By achieving such automatic knowledge discovery and storing the discovered knowledge on GitHub, this loop could seemingly continue indefinitely.
Thus, within this Intellectual Mine, numerous undiscovered veins exist, and it will become possible to excavate them.
Conclusion
As a de facto standard, humanity's shared knowledge base, like GitHub, takes shape in this manner, it will likely be utilized for pre-training generative AI and for knowledge retrieval mechanisms such as RAG.
In such a scenario, GitHub itself will function like a massive cerebrum. Generative AIs will then share this cerebrum, distributing and expanding knowledge.

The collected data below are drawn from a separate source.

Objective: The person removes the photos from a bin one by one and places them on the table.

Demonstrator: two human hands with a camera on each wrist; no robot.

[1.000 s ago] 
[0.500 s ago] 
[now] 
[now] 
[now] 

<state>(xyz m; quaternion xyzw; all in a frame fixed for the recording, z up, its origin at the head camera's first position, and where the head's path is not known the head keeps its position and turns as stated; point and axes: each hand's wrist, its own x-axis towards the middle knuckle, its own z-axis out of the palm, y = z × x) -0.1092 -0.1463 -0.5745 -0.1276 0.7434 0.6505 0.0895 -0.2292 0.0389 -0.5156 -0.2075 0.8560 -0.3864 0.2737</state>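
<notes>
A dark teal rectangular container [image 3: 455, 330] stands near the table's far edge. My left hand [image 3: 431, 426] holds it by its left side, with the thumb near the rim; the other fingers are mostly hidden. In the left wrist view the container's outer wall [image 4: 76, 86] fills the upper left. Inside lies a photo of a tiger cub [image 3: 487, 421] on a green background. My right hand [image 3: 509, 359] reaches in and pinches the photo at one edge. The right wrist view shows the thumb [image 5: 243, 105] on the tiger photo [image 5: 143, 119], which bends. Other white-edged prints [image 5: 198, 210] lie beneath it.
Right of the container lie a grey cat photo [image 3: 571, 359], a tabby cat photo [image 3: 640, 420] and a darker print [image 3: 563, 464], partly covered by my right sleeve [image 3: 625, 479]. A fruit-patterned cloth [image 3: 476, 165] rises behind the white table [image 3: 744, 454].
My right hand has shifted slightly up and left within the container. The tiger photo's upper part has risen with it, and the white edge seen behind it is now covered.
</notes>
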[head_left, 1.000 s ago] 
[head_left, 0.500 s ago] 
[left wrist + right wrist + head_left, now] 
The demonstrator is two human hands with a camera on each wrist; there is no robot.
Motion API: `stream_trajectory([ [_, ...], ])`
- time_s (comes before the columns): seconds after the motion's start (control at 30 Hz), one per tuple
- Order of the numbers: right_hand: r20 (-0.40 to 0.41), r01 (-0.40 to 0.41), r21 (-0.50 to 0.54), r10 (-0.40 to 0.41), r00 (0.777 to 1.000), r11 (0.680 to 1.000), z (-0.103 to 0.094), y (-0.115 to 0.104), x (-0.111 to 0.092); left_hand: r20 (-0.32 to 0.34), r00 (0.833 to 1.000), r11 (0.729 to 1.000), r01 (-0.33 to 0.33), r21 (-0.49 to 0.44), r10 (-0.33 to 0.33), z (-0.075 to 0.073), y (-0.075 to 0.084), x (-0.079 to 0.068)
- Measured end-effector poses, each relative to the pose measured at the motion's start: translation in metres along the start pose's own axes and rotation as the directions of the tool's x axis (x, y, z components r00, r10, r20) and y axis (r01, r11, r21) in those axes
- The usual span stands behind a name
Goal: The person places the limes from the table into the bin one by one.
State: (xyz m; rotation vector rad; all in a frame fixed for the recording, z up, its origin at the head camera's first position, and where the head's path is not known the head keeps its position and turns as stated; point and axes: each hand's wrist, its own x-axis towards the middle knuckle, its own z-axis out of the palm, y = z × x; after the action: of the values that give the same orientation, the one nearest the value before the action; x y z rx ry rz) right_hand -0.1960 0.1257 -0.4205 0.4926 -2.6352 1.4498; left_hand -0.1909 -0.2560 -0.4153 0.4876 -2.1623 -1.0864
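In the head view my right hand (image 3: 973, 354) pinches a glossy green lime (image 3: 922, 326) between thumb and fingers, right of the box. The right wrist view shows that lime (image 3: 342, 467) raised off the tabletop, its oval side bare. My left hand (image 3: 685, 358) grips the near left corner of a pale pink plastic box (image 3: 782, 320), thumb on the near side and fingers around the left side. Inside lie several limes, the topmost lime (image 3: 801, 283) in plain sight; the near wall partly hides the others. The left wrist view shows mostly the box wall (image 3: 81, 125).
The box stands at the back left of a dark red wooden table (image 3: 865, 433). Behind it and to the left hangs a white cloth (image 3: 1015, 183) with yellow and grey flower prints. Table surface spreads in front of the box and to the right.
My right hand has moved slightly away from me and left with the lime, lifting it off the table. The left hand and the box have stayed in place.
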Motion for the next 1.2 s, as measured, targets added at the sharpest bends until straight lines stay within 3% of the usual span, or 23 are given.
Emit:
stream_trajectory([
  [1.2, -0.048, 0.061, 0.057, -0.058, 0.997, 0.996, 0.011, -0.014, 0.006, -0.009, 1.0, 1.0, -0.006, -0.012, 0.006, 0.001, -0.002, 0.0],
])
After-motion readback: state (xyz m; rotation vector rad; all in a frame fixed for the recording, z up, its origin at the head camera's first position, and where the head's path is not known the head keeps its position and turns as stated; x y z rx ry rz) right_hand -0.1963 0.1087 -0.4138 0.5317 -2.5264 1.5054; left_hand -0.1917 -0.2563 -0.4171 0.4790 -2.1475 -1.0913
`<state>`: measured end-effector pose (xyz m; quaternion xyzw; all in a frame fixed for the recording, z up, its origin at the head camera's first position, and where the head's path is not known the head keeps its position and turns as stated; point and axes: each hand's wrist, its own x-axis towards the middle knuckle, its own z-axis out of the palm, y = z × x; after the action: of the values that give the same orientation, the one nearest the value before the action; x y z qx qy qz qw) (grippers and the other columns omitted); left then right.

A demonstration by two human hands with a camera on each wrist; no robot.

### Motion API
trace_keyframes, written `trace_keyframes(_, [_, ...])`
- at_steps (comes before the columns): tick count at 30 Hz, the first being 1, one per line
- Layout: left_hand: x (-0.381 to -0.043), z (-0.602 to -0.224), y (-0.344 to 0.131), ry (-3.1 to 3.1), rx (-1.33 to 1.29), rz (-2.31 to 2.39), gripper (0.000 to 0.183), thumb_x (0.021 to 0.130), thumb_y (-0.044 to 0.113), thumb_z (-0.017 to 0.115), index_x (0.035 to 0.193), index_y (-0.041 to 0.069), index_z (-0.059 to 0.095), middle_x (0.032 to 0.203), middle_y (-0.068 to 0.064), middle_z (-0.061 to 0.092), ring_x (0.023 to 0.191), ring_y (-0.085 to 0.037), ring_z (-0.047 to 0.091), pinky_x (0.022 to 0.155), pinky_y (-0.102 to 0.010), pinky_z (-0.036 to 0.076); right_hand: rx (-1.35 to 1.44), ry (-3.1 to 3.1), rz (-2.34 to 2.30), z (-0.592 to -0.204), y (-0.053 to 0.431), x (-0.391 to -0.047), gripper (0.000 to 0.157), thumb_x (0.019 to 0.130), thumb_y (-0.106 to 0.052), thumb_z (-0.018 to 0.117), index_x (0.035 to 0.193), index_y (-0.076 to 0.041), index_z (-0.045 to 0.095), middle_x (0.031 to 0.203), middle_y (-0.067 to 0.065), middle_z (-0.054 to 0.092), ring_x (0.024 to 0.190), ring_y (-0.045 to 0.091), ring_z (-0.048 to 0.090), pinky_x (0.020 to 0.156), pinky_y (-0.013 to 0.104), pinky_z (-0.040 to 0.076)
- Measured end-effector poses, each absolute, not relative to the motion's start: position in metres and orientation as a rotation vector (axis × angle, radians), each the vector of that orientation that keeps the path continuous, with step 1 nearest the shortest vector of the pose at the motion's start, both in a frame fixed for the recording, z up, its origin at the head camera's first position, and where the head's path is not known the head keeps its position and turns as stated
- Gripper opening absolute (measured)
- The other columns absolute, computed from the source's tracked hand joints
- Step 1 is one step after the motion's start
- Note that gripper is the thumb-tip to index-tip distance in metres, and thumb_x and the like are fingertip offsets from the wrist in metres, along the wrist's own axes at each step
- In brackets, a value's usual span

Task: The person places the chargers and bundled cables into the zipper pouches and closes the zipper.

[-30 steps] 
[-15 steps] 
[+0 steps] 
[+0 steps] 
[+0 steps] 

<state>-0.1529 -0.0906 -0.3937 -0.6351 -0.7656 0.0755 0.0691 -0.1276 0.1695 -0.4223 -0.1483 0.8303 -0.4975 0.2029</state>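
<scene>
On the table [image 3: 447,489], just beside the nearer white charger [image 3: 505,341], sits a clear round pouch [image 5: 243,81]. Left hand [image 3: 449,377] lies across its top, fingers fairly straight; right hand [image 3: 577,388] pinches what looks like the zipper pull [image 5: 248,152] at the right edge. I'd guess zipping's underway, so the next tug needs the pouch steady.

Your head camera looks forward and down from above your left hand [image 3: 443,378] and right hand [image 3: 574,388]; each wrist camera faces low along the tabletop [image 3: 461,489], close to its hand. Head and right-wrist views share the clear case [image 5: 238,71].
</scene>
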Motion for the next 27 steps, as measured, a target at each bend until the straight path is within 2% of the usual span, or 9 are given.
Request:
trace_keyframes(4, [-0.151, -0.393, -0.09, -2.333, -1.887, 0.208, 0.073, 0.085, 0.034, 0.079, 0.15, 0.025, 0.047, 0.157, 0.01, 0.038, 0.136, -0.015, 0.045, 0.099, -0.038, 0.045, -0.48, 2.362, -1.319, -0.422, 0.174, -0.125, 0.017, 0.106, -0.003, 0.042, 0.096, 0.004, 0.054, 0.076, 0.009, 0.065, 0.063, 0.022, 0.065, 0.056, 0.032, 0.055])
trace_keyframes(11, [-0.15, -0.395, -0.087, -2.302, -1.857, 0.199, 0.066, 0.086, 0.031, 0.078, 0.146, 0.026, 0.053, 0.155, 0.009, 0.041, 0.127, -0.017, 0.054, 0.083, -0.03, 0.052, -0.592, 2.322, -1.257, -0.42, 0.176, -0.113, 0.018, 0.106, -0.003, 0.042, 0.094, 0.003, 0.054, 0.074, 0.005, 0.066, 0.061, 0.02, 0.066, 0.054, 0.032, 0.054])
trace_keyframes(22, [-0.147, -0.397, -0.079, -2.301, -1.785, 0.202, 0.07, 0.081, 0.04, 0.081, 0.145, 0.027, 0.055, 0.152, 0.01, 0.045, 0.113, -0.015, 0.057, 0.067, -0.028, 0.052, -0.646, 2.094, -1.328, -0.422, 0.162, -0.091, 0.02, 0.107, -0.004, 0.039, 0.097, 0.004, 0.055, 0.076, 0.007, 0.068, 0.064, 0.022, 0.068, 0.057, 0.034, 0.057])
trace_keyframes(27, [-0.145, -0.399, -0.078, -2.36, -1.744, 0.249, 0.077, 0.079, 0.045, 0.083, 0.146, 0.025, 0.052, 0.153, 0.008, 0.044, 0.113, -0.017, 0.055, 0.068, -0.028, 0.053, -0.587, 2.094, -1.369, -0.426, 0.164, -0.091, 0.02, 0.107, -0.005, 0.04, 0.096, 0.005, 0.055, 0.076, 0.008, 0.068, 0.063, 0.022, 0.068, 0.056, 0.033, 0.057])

The knowledge additionally recorded there will not merely be factual records, new data, or classifications. It will also include knowledge that acts as a catalyst, promoting the discovery of other knowledge and new combinations.
I refer to such knowledge with a catalytic effect as an Intellectual Crystal, or a crystal of knowledge. This includes, for example, new frameworks of thought.
When frameworks are newly discovered or developed, and Intellectual Crystals are added, their catalytic effect enables new combinations and structuring of knowledge that were previously impossible, leading to an increase in new knowledge.
Sometimes, these may contain yet another Intellectual Crystal, which then further amplifies the knowledge.
This type of knowledge is closer to mathematical inquiry, engineering development, or invention, rather than scientific discovery. Therefore, it is knowledge that grows purely through thought, rather than through new observational facts like scientific knowledge.
And GitHub, as an Intellectual Mine, along with countless generative AIs utilizing it, will accelerate the growth of such knowledge.
This rapidly discovered knowledge, far exceeding the pace of human-scale discovery, will be provided in an easily understandable format by Intellectual Factories.
In this way, knowledge that can be explored purely through thought will be rapidly unearthed.